We have observed a dramatic dependence of the extreme ultraviolet (EUV) reflectivity of Mo/Y multilayers on the oxygen content of yttrium. This is explained as being due to a change in the microstructure and an increase in roughness of the yttrium layers and not just to an increase in absorption owing to the amount of oxygen within the yttrium layers. We found that the best reflectivity of 38.4% was achieved with an oxygen content of 25%, which was reduced to 32.6% and 29.6% for multilayers manufactured from oxygen-free yttrium and 39%-oxygen yttrium, respectively. These results highlight the importance of including experimentally determined optical constants as well as interface roughness in multilayer calculations.
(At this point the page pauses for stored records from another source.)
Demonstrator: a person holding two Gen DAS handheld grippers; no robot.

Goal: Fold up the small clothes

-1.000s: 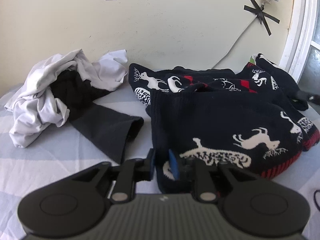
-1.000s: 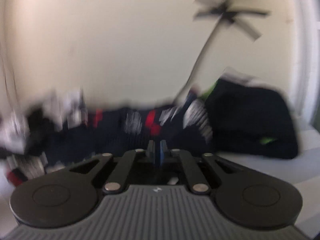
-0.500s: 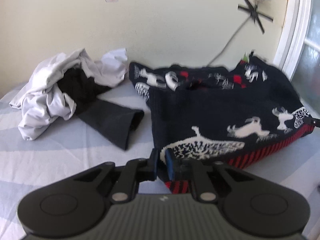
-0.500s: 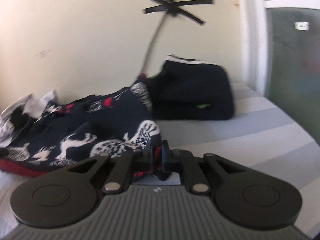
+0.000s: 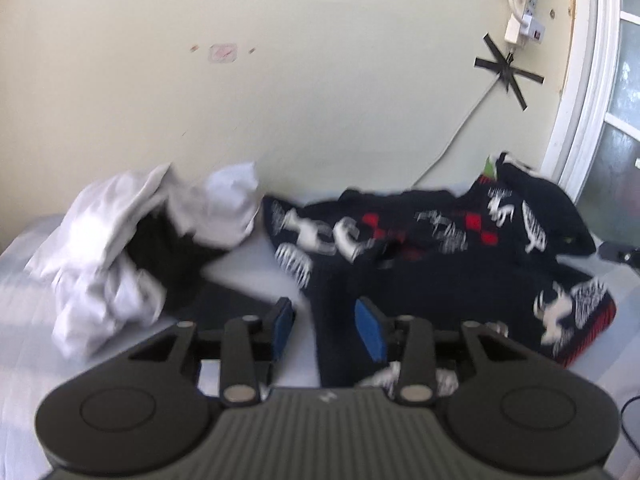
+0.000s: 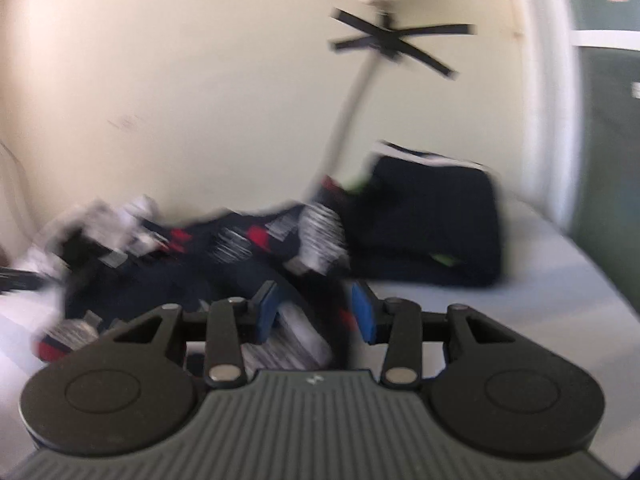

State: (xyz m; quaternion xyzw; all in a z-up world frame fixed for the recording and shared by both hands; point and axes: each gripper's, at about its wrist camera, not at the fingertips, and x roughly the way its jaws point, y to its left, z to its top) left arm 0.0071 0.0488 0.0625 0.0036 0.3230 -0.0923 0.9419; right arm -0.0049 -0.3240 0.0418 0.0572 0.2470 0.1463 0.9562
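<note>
Sweater (image 5: 460, 280): folded once, lying loose on the bed (image 5: 248, 272).
Left gripper (image 5: 326, 326): just opened, pinching nothing.
Right gripper (image 6: 314, 312): same, spread.
Next: we lift clear, regrip the side edge, fold across.

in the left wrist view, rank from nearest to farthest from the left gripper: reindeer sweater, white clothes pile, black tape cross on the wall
1. reindeer sweater: just ahead, its near edge between the open fingers of the left gripper.
2. white clothes pile: farther back on the left.
3. black tape cross: on the wall, upper right, behind everything.
</note>
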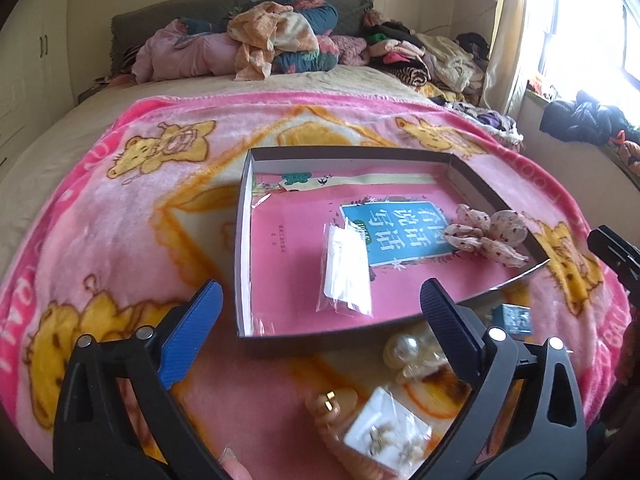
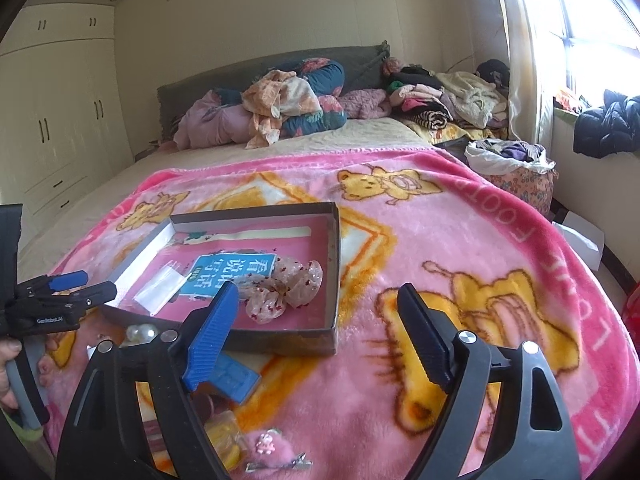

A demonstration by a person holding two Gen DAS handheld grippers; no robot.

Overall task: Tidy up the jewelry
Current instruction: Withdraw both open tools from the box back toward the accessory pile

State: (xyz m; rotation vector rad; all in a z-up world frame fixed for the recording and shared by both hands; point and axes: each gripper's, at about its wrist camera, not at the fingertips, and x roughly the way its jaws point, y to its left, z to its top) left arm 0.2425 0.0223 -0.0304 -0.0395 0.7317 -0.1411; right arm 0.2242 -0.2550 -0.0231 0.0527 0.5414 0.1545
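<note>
I held my left gripper [image 1: 320, 312] wide open over the pink blanket [image 1: 120, 216], and it had nothing in it. My right gripper [image 2: 320, 312] was wide open too, with nothing between its fingers.

A flat box [image 1: 242, 248] lay on the blanket in front of me. A pink book [image 1: 296, 240] with a blue label lay flat inside the box. On top of the book sat a small clear bag [image 1: 347, 276] with something white in it. A spotted cloth scrunchie [image 1: 490, 238] lay in the right part of the box, near the wall.

More little things were on the blanket just outside the near wall of the box. There were big pearl beads [image 1: 402, 350] close to my left gripper's black finger. Near them lay a white card with small earrings [image 1: 390, 432] in a clear bag. A gold ring [image 1: 330, 396] sat just beside the card. A small blue box [image 2: 234, 376] lay under my right gripper's blue finger. A silver hair clip [image 2: 280, 462] and a tiny pink charm [image 2: 266, 442] lay near the bottom edge of the right view.
</note>
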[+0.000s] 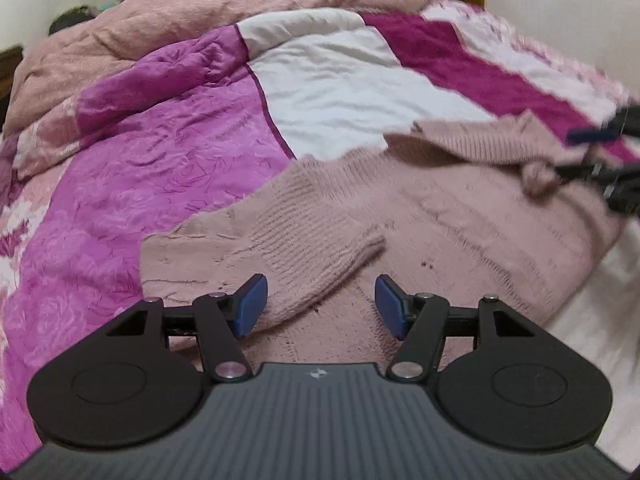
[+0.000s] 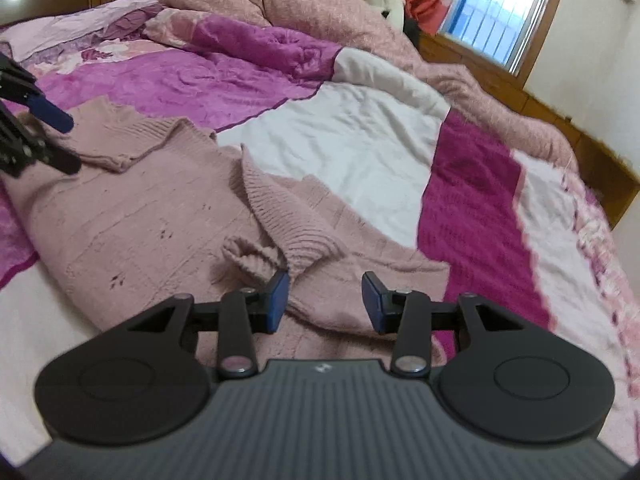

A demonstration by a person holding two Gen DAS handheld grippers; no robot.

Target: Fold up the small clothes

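Bedding in pink and magenta carries a soft, limp knitted sweater [image 1: 440,216]; both claws, left claw [image 1: 318,306] and right claw [image 2: 325,302], gape empty, folded sleeve cuffs just ahead offering grips.

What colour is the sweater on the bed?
Dusty pink knit sweater with small dark specks; clearest in the right wrist view.

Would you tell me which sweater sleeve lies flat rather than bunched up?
The left sleeve, lying smooth before the left tongs; the right sleeve is crumpled.
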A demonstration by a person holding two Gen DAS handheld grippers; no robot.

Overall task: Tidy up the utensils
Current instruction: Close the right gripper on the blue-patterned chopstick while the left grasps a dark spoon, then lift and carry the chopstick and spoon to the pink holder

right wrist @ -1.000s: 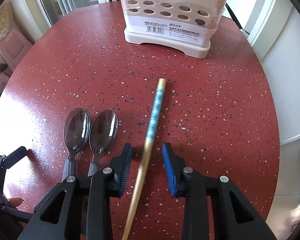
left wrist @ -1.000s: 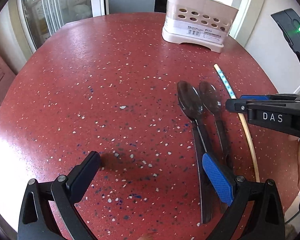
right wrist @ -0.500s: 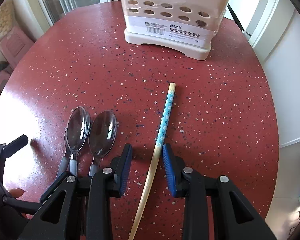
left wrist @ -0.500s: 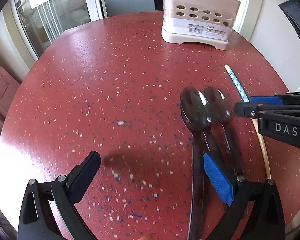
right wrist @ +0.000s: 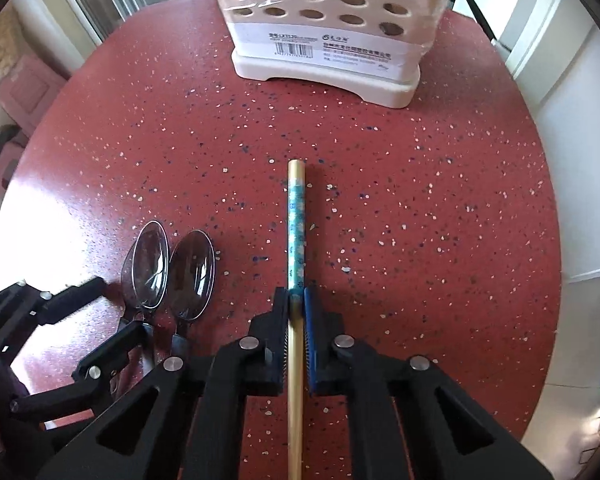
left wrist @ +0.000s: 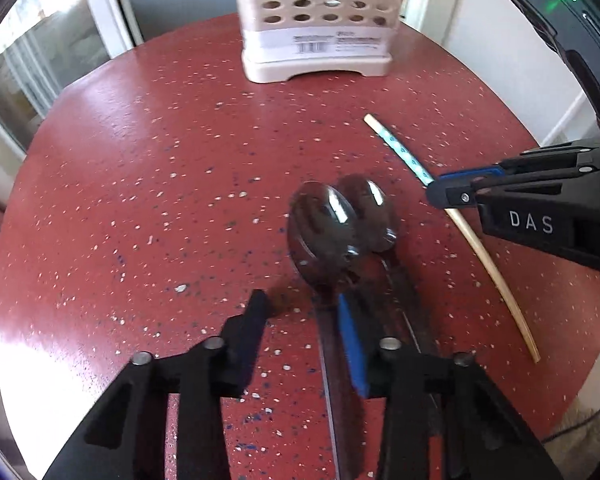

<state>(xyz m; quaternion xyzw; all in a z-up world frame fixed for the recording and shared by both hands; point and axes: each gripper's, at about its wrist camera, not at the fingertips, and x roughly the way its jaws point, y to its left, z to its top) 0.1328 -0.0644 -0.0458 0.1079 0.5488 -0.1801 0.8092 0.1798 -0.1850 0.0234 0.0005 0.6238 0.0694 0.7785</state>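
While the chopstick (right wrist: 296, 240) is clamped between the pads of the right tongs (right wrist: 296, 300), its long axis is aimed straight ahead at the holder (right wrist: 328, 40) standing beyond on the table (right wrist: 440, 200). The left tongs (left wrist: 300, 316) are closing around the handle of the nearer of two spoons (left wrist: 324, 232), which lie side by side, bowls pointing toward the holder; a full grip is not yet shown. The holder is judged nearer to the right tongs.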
In addition, the lifetime stability of Mo/Y multilayers with different capping layers was monitored for 1 year. The molybdenum- and palladium-capped samples exhibited low surface roughness and ~4% relative reflectivity loss in 1 year. The relative reflectivity loss of the yttrium-capped sample (yttrium with 39% oxygen) was ~8%. However, the reflectivity loss in all three capping layers occurred within the first 100 days after the deposition, and the reflectivity remained stable afterward.
© 2004 Optical Society of America
Benjawan Kjornrattanawanich and Saša Bajt, "Structural Characterization and Lifetime Stability of Mo/Y Extreme-Ultraviolet Multilayer Mirrors," Appl. Opt. 43, 5955-5962 (2004)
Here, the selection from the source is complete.